Il controverso alleato di Trump, Markwayne Mullin, si assicura una nomina chiave per la carica di Homeland Security dopo un'accesa battaglia per la conferma.
Markwayne Mullin, senatore repubblicano dell'Oklahoma, ha superato un grosso ostacolo nella sua nomina a capo del Dipartimento per la sicurezza interna. Mullin, strenuo difensore delle politiche di deportazione di massa dell'amministrazione Trump, ha affrontato un controverso processo di conferma, ma alla fine ha prevalso in un voto di partito al Senato.
La nomina di Mullin è stata fonte di notevoli controversie, con i critici che sostengono che la sua posizione dura sull'immigrazione e il sostegno a misure di applicazione aggressive sono in contrasto con la missione più ampia del dipartimento di proteggere la patria. Tuttavia, i suoi sostenitori all'interno del partito repubblicano hanno elogiato il suo costante impegno nel proteggere il confine e nel reprimere l'immigrazione clandestina.

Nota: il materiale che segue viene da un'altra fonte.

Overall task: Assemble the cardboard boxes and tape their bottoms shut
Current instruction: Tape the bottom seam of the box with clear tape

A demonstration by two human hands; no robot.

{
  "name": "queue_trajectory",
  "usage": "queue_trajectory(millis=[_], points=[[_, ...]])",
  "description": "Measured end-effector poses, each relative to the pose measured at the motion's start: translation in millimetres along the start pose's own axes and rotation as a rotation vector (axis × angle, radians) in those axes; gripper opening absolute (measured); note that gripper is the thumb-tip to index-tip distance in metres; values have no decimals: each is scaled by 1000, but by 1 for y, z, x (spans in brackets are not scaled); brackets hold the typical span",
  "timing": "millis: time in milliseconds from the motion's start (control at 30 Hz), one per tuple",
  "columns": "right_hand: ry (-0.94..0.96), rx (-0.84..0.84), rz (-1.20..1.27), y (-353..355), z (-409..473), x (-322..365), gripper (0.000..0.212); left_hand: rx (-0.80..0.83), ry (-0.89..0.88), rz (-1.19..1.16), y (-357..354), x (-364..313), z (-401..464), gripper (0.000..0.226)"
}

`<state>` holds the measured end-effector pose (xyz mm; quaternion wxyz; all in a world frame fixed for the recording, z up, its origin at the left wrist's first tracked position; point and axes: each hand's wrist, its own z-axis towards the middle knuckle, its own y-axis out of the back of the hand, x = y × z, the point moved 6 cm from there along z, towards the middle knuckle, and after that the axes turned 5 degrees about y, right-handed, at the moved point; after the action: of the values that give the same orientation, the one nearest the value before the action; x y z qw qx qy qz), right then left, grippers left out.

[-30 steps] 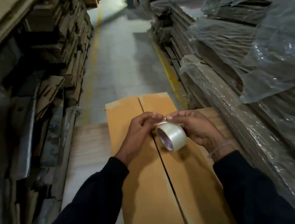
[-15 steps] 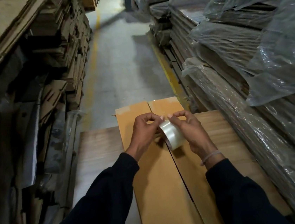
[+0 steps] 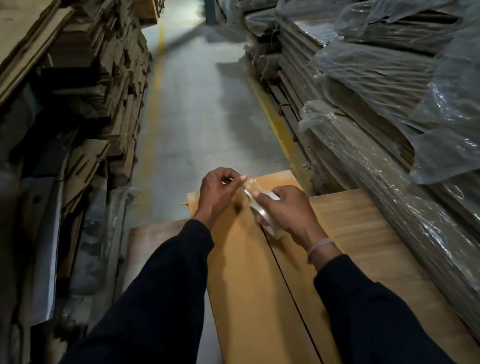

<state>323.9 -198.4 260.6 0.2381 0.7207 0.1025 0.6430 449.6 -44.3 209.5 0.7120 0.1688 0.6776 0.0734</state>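
Left hand [image 3: 217, 189] pinches the tape end, right hand [image 3: 288, 210] grips the tape roll [image 3: 267, 219] over the box [image 3: 244, 286] seam — thin strip prob. folds or sticks to itself w/ uneven pull.

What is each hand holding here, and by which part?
Right hand grips the tape roll around its rim; left hand pinches the tape's free end.

Lighting: dim overall; your brightest patch is the far end of the aisle floor [image 3: 192, 13], lit from beyond. Glare: highlights on the plastic wrap [image 3: 449, 116] to your right. Shadows: the cardboard stacks [image 3: 96, 87] on your left sink into darkness. Blur: slight motion smear throughout. Distortion: wide-angle bowing at the edges.
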Motion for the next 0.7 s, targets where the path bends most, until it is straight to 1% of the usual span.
queue_trajectory(millis=[67,100,167,200,233,333,433,533,633,700], points=[[-40,-11,13,3,4,-2,55,-14,8,54,0,1,10,25],[-39,-7,65,4,5,-6,52,-20,6,90,-1,2,14,26],[-18,9,143,6,1,-17,34,-43,4,156,-1,5,20,27],[4,25,159,7,-3,-22,28,-54,17,168,0,8,25,27],[17,36,176,6,-6,-27,27,-60,40,169,1,12,31,27],[3,7,184,9,-5,-30,38,-73,107,153,5,17,43,28],[-34,-3,50,10,-1,-20,53,-62,149,188,3,19,50,29],[-56,33,52,3,-4,-14,53,-10,204,248,0,22,56,32],[-75,34,72,0,-6,-14,59,21,289,245,-2,27,63,35],[-82,30,62,0,-7,-12,60,49,359,338,-4,29,65,33]])
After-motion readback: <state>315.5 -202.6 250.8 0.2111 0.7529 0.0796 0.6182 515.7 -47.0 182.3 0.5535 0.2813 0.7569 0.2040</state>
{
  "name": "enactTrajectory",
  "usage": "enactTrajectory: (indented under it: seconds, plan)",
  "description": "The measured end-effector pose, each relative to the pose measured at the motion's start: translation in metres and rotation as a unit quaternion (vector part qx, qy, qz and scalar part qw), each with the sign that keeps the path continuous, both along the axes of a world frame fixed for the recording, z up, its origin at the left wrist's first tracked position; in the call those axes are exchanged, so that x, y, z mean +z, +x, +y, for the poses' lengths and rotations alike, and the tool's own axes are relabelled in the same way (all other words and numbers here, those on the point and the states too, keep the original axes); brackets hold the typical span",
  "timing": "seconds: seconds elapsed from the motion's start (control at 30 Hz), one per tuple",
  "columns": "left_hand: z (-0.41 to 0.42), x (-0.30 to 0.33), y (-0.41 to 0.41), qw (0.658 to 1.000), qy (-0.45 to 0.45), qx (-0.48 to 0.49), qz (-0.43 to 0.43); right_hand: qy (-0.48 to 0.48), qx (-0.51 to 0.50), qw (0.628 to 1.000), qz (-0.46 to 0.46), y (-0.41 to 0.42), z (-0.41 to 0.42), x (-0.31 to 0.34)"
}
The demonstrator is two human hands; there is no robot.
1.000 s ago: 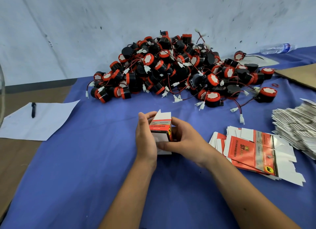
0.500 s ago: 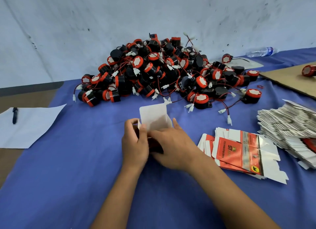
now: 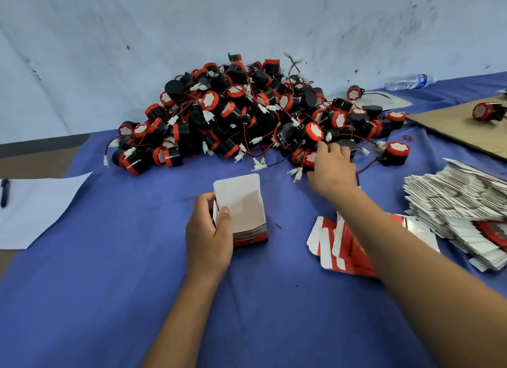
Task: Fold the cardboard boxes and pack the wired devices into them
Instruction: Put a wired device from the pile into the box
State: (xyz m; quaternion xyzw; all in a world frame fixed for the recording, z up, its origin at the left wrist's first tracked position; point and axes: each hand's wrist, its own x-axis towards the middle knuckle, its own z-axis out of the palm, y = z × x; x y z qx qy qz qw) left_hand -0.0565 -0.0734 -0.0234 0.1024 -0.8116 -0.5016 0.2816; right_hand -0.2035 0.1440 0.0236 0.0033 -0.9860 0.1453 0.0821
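Note:
A small folded cardboard box (image 3: 245, 216), red and white, stands upright on the blue cloth with its white lid flap raised. My left hand (image 3: 210, 233) grips its left side, thumb inside the opening. A big pile of black-and-red wired devices (image 3: 247, 112) with white connectors lies behind it. My right hand (image 3: 330, 168) reaches into the near right edge of the pile, with its fingers curled over a device (image 3: 308, 159) there; the grasp itself is hidden. Flat unfolded boxes (image 3: 340, 247) lie under my right forearm.
A thick stack of flat box blanks (image 3: 461, 203) lies at the right. Brown cardboard (image 3: 452, 126) with one loose device (image 3: 484, 111) is at the far right. A water bottle (image 3: 408, 81) lies by the wall. White paper (image 3: 35, 203) and a pen (image 3: 5, 192) sit at the left.
My right hand left the box and reached forward to the right edge of the device pile. The left hand keeps holding the box, which now stands with its flap up.

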Motion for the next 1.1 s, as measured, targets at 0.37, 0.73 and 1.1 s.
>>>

Durante le udienze per la conferma, Mullin ha ribadito le sue posizioni, promettendo di portare avanti le tattiche aggressive dell'amministrazione precedente se confermato. Ha sostenuto che una forte applicazione delle frontiere è essenziale per mantenere la sicurezza nazionale e prevenire l'afflusso di immigrati privi di documenti, che considera una minaccia alla sicurezza pubblica e all'economia.